2. Unless and until Sandbox defaults upon the Promissory Note according
to its terms, Kolbe shall take no efforts to add Sandbox as a defendant to the
Litigation, nor shall Kolbe assert claims or institute litigation against
Sandbox arising out of or relating to the events, occurrences,
transactions, actions, claims, or causes of action which are the subject of the
Litigation or of the proposed First Amended Complaint.
3. For good and valuable consideration, receipt of which is hereby
acknowledged, Kolbe release and discharge Sandbox, its officers, directors,
shareholders, agents, employees, attorneys, successors and assigns from any and
all claims or causes of action, in law or in equity, demands, liabilities,
losses, damages, costs, expenses, compensation, and all other damages and
liabilities of any kind or nature whatsoever, direct or indirect, whether or not
now known, suspected, or claimed, that Kolbe ever had, now has, or may have in
the future because of any matter, act, occurrence, or transaction occurring at
any time prior to the execution of this Settlement Agreement and which arises
out of or relate to the events, occurrences, transactions, and actions which are
the subject of the Litigation or of the proposed First Amended Complaint. This
release shall become effective immediately upon (but not before) payment in full
of all sums then owed to Kolbe pursuant to the Promissory Note, whether before
or after the due date thereof.
4. The Parties agree that (a) neither this Settlement Agreement nor any
act under it constitutes nor shall be construed to constitute an admission of
liability or fault of any kind by Sandbox or any representative thereof, and (b)

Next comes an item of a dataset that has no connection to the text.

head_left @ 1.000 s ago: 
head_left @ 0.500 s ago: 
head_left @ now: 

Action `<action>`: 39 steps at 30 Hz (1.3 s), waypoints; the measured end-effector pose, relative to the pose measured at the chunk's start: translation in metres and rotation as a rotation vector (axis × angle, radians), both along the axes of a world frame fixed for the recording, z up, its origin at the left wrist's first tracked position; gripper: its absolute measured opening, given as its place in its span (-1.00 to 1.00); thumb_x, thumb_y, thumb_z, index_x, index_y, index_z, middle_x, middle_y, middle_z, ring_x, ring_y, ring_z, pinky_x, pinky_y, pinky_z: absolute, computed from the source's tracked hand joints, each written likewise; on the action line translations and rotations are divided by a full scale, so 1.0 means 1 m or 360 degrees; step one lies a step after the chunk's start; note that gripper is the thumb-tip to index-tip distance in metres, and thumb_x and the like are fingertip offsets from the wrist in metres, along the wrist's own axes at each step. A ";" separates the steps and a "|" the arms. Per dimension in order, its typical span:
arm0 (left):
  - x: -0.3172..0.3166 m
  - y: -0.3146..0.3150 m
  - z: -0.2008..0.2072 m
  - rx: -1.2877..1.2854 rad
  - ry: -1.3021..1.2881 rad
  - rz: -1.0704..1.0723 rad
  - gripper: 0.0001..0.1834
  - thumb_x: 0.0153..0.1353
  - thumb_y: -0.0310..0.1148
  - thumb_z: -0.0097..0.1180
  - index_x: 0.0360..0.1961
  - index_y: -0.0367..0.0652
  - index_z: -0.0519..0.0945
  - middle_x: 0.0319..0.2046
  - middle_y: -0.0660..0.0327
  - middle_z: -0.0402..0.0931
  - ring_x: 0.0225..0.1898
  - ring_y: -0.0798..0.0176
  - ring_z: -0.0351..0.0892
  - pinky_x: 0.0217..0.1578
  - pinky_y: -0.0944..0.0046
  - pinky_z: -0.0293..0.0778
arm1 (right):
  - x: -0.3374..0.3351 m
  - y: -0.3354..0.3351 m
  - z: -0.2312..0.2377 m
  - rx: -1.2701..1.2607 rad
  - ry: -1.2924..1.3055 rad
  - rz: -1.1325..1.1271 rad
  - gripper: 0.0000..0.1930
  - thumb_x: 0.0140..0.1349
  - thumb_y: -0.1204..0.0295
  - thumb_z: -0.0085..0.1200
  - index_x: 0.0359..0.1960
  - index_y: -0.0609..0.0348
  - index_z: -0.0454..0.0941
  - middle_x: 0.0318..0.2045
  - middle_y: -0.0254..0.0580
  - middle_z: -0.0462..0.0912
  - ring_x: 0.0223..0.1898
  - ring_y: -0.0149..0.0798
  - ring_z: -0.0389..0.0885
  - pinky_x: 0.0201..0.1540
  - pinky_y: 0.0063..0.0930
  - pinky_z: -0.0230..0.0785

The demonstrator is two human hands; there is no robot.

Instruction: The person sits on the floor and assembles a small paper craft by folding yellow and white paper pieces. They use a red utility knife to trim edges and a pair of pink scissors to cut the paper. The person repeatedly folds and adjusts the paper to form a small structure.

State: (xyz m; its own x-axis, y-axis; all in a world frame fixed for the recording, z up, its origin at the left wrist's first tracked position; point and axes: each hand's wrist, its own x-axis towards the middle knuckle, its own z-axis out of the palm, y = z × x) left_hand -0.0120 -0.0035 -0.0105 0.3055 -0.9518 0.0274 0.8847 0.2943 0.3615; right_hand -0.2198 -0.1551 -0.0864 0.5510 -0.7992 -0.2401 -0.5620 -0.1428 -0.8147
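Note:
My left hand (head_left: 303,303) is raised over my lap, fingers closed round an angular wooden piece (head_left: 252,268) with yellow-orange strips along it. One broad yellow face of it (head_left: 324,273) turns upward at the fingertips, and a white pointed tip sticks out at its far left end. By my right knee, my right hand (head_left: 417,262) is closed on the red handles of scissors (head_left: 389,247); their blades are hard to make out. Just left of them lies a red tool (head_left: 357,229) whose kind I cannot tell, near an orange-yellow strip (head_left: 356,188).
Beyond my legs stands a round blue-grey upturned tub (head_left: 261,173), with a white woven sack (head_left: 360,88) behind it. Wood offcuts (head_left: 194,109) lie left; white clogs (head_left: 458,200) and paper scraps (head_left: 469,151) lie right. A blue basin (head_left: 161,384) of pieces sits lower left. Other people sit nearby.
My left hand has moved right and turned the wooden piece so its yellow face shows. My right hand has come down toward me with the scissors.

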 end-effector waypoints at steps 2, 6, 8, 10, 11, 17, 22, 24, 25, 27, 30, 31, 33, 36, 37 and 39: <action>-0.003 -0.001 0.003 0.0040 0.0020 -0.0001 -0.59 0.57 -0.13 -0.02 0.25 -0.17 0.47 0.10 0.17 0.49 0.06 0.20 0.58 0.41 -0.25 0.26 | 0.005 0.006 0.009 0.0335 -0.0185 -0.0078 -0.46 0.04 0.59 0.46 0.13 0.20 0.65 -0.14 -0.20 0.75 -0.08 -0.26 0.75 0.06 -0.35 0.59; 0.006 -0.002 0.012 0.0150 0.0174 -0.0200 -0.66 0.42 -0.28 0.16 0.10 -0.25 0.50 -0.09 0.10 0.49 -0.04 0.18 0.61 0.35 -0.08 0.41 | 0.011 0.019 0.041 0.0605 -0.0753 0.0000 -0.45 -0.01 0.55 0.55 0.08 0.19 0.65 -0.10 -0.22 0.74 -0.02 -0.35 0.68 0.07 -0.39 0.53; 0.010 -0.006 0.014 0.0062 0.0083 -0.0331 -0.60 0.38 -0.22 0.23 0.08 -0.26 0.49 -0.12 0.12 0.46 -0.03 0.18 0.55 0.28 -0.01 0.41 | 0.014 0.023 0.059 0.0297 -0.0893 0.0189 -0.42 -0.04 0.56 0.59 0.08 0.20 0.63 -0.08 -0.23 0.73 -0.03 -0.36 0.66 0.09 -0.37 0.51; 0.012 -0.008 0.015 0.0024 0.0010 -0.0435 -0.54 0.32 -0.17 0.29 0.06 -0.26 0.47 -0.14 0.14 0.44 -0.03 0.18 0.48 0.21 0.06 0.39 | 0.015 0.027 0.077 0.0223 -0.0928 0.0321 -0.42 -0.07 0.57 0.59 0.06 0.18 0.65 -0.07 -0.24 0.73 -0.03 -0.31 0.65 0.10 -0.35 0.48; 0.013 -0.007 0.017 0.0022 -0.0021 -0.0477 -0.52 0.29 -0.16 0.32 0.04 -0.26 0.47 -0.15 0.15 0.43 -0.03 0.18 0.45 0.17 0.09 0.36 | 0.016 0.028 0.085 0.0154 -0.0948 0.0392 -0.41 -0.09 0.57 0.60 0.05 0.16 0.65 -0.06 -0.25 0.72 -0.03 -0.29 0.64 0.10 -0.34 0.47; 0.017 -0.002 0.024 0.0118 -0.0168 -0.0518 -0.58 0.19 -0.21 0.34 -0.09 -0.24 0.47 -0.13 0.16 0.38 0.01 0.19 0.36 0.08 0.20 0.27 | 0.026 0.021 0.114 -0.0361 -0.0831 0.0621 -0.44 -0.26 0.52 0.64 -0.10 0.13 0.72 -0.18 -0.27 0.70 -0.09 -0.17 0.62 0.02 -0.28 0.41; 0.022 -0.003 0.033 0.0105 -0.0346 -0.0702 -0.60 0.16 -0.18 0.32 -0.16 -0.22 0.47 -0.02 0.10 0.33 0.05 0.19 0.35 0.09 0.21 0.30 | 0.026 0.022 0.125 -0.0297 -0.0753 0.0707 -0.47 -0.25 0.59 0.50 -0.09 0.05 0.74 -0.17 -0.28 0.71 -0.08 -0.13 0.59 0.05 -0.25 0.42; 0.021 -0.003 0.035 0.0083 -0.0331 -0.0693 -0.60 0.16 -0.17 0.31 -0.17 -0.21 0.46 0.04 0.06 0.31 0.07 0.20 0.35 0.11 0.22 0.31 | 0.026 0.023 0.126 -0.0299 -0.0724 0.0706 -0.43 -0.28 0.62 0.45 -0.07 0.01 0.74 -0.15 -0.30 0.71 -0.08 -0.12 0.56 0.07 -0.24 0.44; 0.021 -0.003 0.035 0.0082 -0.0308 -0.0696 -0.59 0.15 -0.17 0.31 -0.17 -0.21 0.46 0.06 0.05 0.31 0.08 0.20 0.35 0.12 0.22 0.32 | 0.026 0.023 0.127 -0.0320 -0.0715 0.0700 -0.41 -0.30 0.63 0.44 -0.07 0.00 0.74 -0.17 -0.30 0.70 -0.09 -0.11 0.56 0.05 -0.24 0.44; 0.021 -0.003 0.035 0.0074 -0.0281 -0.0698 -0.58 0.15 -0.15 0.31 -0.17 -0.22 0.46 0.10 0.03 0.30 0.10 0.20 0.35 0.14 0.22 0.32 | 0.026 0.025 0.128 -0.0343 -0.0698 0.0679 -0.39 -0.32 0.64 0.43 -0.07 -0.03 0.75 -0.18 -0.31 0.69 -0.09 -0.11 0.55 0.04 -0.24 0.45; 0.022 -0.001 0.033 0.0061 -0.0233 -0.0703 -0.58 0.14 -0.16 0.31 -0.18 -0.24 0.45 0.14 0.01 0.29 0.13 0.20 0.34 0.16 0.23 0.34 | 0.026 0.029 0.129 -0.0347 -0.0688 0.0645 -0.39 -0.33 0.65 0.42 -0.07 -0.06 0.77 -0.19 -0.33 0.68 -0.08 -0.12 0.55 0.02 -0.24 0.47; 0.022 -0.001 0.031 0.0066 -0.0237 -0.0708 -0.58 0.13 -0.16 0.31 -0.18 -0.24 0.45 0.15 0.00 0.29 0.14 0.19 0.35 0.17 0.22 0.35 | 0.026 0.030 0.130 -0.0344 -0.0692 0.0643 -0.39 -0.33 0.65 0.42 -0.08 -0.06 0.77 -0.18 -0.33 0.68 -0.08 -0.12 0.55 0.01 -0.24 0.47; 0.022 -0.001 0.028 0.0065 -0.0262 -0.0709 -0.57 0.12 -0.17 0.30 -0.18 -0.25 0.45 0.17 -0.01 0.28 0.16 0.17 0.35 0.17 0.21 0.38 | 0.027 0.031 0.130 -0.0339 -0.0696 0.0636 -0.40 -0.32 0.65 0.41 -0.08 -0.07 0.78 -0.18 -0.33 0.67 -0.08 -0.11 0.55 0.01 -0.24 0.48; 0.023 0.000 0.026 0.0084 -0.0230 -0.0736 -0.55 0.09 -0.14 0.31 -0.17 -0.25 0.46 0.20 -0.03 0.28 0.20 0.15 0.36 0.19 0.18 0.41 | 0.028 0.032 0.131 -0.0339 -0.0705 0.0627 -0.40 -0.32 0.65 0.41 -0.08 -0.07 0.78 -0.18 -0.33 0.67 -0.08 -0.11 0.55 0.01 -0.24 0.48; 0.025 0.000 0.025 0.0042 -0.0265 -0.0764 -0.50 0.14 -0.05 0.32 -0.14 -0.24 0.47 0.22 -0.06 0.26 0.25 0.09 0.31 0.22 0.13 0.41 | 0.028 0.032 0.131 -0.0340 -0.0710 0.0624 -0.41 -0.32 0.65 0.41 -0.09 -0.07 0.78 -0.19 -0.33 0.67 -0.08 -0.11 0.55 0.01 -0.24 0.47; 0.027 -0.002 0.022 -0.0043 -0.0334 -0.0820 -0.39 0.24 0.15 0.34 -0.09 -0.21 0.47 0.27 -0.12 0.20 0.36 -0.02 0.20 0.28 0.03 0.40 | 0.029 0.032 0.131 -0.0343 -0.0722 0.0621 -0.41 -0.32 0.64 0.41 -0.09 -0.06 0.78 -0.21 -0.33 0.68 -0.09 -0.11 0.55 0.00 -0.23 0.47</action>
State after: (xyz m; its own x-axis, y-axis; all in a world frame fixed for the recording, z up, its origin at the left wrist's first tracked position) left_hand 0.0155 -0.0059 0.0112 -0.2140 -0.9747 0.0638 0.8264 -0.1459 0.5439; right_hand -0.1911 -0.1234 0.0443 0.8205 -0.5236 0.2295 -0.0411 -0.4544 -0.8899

this Settlement Agreement is made solely to terminate the disputes between the
Parties and to avoid the future expense and distraction of litigation.
5. Kolbe represent and warrant that they have not heretofore assigned
or transferred, or otherwise conveyed, and will not assign, transfer, or
otherwise convey any claim or cause of action which is a subject of the release
contained in Paragraph 3 of this Settlement Agreement.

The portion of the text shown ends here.